Explain the following.
1. Reactivity of Al decreases if it is dipped in $HNO _3$.
2. Carbon cannot reduce the oxides of Na or Mg .
3. NaCl is not a conductor of electricity in solid state whereas it does conduct electricity in aqueous solution as well as in molten state.
4. Iron articles are galvanised.
5. Metals like $Na , K , Ca$ and Mg are never found in their free state in nature.

Answer

Since nitric acid is an oxidizing agent so it reacts with aluminium and forms a layer of aluminium oxide over metal surface which further reduces the reactivity of metal.

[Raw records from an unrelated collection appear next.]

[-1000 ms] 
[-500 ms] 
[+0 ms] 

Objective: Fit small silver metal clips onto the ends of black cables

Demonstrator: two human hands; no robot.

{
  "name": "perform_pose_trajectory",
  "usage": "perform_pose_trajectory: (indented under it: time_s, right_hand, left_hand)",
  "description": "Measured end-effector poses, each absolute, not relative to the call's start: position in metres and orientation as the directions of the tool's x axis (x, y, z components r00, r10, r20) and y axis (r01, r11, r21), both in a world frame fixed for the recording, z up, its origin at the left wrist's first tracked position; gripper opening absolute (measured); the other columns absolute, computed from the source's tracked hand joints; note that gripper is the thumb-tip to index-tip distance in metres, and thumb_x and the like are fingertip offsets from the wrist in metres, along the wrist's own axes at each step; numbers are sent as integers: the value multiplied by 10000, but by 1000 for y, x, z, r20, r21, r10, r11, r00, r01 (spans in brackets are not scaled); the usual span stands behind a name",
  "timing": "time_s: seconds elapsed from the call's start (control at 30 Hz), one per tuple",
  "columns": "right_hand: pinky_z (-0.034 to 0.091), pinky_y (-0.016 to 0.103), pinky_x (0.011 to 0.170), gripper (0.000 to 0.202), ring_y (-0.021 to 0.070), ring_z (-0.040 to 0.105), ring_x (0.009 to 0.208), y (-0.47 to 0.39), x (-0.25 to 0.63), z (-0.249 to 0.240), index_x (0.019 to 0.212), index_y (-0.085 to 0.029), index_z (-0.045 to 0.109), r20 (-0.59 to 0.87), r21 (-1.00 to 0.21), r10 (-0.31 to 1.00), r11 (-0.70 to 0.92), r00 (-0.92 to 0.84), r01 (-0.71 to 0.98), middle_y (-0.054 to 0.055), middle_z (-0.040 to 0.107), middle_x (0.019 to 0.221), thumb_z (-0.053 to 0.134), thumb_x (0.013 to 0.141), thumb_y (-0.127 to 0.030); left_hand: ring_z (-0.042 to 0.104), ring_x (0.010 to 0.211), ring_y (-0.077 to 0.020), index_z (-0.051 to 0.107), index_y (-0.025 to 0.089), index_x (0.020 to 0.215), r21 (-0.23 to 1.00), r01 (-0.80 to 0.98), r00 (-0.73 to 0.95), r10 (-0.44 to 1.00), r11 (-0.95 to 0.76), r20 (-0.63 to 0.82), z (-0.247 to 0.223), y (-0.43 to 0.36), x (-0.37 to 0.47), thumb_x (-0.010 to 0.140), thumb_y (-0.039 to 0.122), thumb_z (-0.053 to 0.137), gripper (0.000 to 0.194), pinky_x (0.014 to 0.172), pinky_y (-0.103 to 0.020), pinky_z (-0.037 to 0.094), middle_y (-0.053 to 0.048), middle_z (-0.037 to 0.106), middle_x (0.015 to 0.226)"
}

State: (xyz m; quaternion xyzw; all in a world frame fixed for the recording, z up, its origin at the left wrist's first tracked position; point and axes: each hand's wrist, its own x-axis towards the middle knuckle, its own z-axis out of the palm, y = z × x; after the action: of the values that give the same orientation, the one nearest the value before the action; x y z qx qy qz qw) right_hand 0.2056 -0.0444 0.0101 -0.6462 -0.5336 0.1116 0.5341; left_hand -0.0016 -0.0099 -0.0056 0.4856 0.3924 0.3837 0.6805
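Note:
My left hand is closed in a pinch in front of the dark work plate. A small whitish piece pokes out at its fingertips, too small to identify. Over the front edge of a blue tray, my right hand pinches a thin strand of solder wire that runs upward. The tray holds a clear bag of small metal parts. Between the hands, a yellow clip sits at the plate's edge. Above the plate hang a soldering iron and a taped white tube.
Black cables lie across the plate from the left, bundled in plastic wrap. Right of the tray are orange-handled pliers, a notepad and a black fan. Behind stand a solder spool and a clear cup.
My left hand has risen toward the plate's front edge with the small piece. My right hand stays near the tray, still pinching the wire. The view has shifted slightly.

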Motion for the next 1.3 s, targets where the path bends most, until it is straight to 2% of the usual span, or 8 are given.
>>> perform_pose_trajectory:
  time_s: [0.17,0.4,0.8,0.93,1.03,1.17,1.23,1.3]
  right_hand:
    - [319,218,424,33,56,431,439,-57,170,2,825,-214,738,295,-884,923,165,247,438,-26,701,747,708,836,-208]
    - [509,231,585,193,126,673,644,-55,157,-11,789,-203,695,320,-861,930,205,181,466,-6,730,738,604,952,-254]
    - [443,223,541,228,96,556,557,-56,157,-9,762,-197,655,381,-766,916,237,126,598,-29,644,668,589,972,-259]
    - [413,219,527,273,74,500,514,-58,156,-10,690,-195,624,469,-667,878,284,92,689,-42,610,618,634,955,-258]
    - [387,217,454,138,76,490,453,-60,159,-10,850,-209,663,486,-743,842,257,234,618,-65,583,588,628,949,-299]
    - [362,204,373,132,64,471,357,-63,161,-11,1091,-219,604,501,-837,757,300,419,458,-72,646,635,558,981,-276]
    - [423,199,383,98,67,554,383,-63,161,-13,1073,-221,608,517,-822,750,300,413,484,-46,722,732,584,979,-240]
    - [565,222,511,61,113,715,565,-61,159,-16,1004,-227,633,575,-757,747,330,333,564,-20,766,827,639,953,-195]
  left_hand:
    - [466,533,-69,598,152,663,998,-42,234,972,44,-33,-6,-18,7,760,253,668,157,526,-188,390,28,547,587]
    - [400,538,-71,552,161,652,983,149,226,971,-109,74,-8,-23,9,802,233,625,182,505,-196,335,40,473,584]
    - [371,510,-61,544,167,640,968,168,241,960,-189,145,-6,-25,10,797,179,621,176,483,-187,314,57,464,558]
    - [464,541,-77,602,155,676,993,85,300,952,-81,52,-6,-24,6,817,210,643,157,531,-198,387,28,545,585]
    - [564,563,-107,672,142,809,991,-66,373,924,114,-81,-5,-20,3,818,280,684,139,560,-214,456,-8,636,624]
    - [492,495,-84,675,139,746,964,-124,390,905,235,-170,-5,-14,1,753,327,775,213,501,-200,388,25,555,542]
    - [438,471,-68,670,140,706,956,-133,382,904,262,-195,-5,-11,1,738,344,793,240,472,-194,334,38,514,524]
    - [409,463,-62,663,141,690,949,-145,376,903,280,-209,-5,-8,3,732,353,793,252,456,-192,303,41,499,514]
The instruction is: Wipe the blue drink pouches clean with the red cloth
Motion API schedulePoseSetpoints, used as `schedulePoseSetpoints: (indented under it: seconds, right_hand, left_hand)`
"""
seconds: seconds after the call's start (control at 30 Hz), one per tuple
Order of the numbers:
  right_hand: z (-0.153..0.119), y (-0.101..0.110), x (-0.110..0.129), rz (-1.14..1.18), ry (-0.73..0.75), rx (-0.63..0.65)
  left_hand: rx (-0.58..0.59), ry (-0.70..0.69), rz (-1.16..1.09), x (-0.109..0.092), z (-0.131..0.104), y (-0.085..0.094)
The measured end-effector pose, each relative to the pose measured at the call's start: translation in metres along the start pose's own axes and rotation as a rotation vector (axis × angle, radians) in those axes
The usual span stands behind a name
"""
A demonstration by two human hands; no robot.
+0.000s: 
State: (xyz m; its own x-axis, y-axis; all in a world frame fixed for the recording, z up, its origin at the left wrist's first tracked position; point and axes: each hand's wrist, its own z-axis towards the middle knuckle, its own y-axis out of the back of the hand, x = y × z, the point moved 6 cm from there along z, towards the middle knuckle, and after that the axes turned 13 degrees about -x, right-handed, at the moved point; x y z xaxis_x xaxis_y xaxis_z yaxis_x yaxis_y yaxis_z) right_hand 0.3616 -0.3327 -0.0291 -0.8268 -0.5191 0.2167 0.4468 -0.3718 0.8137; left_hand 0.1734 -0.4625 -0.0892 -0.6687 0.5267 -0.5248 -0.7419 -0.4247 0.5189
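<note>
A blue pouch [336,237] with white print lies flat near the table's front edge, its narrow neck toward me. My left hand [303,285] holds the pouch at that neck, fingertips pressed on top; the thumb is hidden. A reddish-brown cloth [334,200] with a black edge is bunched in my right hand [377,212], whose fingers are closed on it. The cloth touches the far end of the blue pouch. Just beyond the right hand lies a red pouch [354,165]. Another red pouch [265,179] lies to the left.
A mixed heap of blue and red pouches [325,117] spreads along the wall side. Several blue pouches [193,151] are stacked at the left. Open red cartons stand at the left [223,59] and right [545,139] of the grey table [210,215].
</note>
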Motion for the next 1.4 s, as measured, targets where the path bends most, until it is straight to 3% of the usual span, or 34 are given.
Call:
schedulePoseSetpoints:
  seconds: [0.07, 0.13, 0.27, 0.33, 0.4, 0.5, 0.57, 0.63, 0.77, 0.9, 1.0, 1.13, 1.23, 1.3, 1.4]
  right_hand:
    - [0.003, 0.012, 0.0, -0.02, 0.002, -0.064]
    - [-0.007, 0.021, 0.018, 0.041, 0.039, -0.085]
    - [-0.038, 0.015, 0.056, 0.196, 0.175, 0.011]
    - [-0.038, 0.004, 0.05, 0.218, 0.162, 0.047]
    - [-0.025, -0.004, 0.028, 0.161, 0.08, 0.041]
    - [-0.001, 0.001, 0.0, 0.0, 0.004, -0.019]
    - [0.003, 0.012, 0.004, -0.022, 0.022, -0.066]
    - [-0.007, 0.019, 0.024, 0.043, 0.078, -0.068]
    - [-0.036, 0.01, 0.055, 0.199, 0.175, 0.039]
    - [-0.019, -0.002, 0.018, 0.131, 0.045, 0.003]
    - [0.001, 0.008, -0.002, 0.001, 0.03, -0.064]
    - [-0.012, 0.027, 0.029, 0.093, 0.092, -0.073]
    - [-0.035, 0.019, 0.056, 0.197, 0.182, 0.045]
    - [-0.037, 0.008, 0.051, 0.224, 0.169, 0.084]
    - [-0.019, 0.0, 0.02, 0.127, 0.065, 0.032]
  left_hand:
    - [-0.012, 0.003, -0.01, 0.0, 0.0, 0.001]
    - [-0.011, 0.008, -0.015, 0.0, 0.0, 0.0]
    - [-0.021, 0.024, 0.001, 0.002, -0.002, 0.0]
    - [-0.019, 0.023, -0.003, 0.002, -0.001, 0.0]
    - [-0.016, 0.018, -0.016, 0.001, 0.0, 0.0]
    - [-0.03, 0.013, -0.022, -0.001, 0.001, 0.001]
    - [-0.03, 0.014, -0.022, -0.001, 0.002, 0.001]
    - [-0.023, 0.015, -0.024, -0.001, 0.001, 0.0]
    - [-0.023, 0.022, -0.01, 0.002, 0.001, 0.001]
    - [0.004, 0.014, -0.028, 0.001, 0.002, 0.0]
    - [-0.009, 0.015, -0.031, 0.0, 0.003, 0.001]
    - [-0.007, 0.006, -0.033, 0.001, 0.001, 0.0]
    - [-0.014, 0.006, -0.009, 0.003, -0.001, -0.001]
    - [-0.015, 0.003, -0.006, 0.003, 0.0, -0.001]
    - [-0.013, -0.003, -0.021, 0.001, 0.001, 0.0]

Alkali and alkaline earth metals are very reactive and readily react with oxygen to form their stable oxides. The reduction of these metallic oxides with carbon requires very high temperature and at that temperature metals react with carbon to form their corresponding carbides. Hence they cannot reduce with the help of carbon as reducing agent.
NaCl is an ionic compound. In solid state, oppositely charged ions are held tightly with strong metallic bond. So neither metal ions nor free electrons can move from their position. Therefore NaCl and other ionic compounds cannot conduct electricity in their solid state. In molten state or in aqueous, the free electrons and metal ions are free enough to carry charge which makes them good conductor.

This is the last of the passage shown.